Task item: In the data that follows, find the line containing "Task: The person"; then quote that line and every line after it, exactly, through the last one.

Collected material:
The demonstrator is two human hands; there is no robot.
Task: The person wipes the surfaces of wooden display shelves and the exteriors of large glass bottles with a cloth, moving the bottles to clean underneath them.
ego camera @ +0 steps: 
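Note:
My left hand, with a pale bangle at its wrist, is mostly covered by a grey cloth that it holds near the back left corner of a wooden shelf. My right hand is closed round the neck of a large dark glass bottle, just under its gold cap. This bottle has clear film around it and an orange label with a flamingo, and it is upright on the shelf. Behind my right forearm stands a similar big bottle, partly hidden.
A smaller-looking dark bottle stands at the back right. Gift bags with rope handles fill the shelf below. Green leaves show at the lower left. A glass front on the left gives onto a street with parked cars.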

Result for this exercise:
Task: The person wipes the surfaces of wooden display shelves and the exteriors of large glass bottles with a cloth, moving the bottles to clean underneath them.
ego camera @ +0 steps: 
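Note:
My left hand, with a pale bangle at its wrist, is mostly covered by a grey cloth that it holds near the back left corner of a wooden shelf. My right hand is closed round the neck of a large dark glass bottle, just under its gold cap. This bottle has clear film around it and an orange label with a flamingo, and it is upright on the shelf. Behind my right forearm stands a similar big bottle, partly hidden.
A smaller-looking dark bottle stands at the back right. Gift bags with rope handles fill the shelf below. Green leaves show at the lower left. A glass front on the left gives onto a street with parked cars.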

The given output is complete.